拝啓 夏目漱石先生

自称「漱石先生の門下生(ただのファン)」による日記

「evergreen」展

2009-02-10 15:03:32 | 音楽
2001年にリリースされたHYDEのソロデビューシングル「evergreen」。アコースティックサウンドが奏でる静寂の世界が広がる名曲で、彼がこれまでラルクで表現してきたものとは一味も二味も違う音楽だが、何故か「うーわ、HYDEワールド全開だな」と瞬時に感じさせてしまう不思議な曲だった。当時、ラジオからMDに録音したものを繰り返し、何度も聴いた。勿論CDも擦り切れるぐらい聴き倒した。とにかく常にあの曲を聴いていたくて。あの曲が耳に入ってこない状態が嫌で仕方がなくて。もう完全に「evergreen」中毒だった。HYDEの音楽性のコアな部分を封じ込めた劇薬のような曲だと思う。

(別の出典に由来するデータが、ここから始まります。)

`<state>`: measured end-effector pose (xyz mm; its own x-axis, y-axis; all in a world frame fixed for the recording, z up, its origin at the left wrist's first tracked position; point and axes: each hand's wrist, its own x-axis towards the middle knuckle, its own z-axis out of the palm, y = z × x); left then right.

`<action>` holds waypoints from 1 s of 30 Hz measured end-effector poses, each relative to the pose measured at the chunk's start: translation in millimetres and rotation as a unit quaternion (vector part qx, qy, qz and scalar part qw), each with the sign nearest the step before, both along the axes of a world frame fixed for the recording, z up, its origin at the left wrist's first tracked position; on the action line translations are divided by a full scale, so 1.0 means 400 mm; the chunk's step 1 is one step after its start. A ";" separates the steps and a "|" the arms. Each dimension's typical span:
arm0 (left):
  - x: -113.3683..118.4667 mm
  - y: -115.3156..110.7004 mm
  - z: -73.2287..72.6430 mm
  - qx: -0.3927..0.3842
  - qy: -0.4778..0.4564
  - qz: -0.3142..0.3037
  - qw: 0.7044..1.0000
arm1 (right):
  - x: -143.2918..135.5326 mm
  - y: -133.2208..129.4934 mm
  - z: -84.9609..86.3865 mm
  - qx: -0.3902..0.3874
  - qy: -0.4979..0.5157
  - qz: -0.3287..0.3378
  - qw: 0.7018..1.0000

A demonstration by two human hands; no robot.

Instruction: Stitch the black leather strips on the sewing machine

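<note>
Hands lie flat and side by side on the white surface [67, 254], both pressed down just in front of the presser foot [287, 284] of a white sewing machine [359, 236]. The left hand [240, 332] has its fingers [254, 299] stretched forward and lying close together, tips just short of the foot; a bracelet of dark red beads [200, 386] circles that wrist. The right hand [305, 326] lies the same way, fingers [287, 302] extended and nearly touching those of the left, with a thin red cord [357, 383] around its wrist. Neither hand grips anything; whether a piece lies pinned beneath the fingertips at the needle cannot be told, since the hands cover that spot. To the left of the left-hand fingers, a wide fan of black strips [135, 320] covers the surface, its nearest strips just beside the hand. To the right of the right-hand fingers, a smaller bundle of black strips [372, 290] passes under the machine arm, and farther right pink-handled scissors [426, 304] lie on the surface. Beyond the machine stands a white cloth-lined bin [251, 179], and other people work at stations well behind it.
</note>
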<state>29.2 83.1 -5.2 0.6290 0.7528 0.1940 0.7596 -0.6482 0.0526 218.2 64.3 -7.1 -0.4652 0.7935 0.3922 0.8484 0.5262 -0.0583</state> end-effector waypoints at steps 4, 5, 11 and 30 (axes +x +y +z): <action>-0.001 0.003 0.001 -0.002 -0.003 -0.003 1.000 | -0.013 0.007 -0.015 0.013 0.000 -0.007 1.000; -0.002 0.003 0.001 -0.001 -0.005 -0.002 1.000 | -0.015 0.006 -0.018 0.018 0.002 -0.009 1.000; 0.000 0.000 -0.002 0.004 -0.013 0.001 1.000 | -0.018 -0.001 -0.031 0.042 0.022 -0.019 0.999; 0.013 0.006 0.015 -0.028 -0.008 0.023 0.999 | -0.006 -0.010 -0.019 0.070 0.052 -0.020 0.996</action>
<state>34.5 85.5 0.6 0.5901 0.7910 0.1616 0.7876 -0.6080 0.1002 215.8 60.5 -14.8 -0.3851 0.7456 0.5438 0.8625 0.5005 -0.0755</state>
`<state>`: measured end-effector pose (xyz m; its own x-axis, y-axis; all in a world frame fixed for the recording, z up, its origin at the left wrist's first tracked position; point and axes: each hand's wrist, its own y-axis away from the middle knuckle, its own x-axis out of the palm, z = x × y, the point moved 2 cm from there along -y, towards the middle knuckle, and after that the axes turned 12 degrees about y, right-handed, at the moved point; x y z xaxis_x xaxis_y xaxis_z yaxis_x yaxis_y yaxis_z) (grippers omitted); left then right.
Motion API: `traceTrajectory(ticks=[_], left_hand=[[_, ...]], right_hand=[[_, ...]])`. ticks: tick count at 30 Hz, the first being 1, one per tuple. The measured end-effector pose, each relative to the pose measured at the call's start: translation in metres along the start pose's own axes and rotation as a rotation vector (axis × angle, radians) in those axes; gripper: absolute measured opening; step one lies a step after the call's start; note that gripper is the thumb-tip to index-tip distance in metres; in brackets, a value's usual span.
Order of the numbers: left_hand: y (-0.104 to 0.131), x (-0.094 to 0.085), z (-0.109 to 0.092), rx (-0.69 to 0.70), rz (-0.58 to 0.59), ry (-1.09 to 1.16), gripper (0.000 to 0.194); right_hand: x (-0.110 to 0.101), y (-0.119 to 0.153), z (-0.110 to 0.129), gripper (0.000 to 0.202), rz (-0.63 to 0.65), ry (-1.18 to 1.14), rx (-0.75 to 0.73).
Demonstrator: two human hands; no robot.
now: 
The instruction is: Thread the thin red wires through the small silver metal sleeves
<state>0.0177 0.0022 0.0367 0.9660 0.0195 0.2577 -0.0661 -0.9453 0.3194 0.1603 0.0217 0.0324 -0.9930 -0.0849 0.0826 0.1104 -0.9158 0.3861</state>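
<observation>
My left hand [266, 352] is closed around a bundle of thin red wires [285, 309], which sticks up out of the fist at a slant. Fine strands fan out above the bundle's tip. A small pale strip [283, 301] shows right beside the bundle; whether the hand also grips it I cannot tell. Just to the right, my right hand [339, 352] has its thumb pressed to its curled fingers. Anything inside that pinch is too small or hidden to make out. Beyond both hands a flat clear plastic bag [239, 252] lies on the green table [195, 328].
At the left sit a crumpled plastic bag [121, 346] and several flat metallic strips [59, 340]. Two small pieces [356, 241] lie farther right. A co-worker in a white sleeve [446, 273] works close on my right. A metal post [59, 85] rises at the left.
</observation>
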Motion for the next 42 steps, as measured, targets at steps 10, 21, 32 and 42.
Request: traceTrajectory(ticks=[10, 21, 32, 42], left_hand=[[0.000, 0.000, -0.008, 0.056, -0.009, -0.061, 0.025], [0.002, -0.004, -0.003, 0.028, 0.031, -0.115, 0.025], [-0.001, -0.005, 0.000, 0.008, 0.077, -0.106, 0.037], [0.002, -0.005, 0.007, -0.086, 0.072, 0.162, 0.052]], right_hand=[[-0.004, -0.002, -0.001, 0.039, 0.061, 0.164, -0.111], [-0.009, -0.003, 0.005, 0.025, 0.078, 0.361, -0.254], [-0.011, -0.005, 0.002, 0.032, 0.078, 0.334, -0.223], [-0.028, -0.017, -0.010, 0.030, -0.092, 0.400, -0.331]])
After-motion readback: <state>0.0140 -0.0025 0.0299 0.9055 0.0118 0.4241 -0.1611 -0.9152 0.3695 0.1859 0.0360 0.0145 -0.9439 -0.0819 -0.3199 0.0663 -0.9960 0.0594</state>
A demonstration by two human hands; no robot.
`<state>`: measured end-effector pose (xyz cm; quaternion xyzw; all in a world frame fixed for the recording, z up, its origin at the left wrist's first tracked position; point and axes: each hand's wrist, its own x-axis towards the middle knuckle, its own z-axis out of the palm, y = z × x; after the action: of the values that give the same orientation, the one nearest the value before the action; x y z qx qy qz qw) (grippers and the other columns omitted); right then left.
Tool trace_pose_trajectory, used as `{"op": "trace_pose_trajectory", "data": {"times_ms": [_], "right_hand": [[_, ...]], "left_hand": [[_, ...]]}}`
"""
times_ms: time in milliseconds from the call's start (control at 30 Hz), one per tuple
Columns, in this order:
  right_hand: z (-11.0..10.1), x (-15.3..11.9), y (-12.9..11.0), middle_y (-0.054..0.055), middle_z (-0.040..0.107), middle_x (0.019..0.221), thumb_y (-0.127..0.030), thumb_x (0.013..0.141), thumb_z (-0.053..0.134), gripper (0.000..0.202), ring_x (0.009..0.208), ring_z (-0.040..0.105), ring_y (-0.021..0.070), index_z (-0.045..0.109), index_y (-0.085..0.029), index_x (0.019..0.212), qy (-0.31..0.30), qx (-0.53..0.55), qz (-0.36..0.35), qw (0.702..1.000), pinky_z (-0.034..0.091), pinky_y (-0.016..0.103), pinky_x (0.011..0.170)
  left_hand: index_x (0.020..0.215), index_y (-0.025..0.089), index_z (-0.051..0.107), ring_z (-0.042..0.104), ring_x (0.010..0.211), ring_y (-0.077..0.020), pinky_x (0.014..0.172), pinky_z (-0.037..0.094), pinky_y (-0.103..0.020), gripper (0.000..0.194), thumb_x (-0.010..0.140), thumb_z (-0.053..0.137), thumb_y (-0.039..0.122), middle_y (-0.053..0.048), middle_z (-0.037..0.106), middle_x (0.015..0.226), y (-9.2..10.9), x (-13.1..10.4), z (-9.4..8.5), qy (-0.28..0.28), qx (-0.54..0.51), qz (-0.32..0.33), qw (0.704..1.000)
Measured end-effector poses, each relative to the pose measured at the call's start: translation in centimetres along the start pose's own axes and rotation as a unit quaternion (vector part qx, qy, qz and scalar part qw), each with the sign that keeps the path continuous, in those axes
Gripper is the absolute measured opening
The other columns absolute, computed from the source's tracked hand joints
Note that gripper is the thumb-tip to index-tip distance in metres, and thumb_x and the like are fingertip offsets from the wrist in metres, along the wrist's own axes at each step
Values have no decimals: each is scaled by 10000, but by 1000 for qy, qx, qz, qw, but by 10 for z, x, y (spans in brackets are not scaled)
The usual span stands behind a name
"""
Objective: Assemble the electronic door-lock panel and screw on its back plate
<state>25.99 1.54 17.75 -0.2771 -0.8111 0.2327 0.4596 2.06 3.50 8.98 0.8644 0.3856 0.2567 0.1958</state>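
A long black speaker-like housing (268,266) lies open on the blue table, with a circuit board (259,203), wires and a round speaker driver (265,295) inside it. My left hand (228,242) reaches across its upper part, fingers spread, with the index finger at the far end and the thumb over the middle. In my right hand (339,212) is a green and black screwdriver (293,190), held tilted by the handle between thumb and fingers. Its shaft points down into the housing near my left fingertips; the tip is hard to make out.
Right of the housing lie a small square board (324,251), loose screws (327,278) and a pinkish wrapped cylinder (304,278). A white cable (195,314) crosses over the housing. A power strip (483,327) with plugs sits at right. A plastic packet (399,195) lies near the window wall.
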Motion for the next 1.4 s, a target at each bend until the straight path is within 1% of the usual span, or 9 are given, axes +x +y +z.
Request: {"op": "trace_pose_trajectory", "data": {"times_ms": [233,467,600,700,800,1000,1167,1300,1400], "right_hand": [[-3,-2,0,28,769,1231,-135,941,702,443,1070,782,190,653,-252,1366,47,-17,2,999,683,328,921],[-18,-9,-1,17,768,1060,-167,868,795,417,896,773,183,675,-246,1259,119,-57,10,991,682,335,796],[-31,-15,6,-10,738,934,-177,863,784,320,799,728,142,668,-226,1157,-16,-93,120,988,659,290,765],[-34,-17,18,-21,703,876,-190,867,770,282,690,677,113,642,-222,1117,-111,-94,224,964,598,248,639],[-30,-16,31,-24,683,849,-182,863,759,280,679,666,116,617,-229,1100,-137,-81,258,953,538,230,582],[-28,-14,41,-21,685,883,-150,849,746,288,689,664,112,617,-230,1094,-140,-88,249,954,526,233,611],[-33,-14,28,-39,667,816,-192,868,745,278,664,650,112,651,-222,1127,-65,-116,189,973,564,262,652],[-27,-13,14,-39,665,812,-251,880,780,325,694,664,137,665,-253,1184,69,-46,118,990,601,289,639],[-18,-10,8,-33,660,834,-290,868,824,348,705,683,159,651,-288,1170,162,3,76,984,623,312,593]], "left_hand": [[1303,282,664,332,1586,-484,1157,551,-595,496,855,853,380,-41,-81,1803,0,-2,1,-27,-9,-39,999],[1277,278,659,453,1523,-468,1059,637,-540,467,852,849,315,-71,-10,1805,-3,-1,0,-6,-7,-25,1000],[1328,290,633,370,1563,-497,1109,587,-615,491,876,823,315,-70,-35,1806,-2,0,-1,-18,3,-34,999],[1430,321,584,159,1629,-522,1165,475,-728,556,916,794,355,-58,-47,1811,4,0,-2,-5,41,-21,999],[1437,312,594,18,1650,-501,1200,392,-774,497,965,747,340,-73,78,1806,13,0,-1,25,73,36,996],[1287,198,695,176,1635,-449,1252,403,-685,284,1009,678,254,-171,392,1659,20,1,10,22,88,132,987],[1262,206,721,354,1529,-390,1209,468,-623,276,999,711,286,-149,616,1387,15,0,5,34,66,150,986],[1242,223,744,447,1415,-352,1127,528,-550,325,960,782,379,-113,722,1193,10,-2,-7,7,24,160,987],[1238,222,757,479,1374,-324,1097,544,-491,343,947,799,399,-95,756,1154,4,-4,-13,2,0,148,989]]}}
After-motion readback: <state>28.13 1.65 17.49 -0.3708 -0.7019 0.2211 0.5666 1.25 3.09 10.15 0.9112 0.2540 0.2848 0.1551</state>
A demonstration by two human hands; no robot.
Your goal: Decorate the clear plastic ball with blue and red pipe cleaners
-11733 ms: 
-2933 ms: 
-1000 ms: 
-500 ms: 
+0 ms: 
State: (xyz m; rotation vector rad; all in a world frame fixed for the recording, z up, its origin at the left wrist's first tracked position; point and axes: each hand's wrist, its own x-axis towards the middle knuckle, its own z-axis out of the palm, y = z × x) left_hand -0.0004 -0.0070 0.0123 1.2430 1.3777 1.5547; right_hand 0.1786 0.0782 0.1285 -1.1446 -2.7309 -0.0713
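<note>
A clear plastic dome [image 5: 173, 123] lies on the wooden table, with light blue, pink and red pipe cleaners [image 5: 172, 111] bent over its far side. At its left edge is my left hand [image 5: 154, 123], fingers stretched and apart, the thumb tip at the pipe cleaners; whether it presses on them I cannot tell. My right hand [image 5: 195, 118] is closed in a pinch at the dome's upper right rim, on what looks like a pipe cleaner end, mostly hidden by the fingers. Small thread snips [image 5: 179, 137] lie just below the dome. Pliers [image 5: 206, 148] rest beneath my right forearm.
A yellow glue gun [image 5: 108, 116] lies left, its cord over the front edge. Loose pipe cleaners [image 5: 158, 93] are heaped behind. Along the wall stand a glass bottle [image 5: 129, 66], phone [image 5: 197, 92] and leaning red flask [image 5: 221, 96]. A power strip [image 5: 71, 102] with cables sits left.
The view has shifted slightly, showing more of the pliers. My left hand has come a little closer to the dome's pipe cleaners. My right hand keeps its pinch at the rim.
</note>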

さて、この「evergreen」にはいくつかのバージョンが存在する。以下まとめると…

①2001年リリースの「evergreen」
②①のカップリングだった「evergreen english ensemble」
③①の英語詞バージョン
④「EVERGREEN [DIST]」
⑤④の日本語詞バージョン

という感じ。オリジナル版である①が一番有名だろうけど、他のバージョンもそれはそれは味わい深い。特に②。①の歌詞が英語詞に置き換えられたものだが、アレンジも①とは異なっている。アコースティックな音作りで、パッと聴いた印象は①と似ているものの、ピアノがメインで音数は少なめで①よりもさらに儚い、消え入りそうな程の静寂の世界が広がっている。最近の『HUNTER×HUNTER』のキルアみたいな。置き換えられた英語詞もまた良いんだよなぁ、切なくて。一番感情が揺さぶられる終盤のフレーズ「近づく終わりに言葉一つ言い出せない」が、英語版だと「The bells have rang,the time has come」になってるのよ…。



③は①のアレンジは変えず、歌詞だけを英語にしたバージョン。HYDEの1stソロアルバム『ROENTGEN』の海外盤に収録されている。HYDE本人は日本語版よりもコレがお気に入りらしい…ってなんか書いててややこしくなってきた。大丈夫か、今日の記事、読んでくれる人に伝わっているのか!?
④は、HYDEがソロでやる音楽をロックに転向させた後にリリースされたもの。2005年のシングル「COUNTDOWN」のカップリングで、原曲のテンポやキーは変えずにバンドサウンドにアレンジしたもの。音が一気に厚くなり、HYDEの声がエモくなってるのだが、原曲の儚い魅力は健在なのが凄い。KAZの男泣きディストーションギターもガーガー鳴り響くよ。歌詞は英語なので③の別アレンジ版ってことになるのかな。



で、最後の⑤はCD化はされていないが、先日発売されたDVD『VAMPS LIVE 2008』に収録されてた④の日本語詞版。去年私がVAMPSのライブで聴いたのも多分こっち。歌詞の意味がダイレクトに伝わってくる分、④よりもさらにエモく聴こえる。

ここまで色んなバージョンがあるわけだし、本人的にも余程の自信作、というかお気に入りなのでしょう。ソロデビュー曲だしね。あぁ…懐かしい。「evergreen」と、続くシングル「Angel's tale」そして「SHALLOW SLEEP」は、CDケースが棺桶型の特殊パッケージだったなぁ。棺桶を開けると、中に懐かしの…2001年の時点で既に時代錯誤だった8センチシングルが入ってんの。どんだけ吸血鬼好きやねん、と。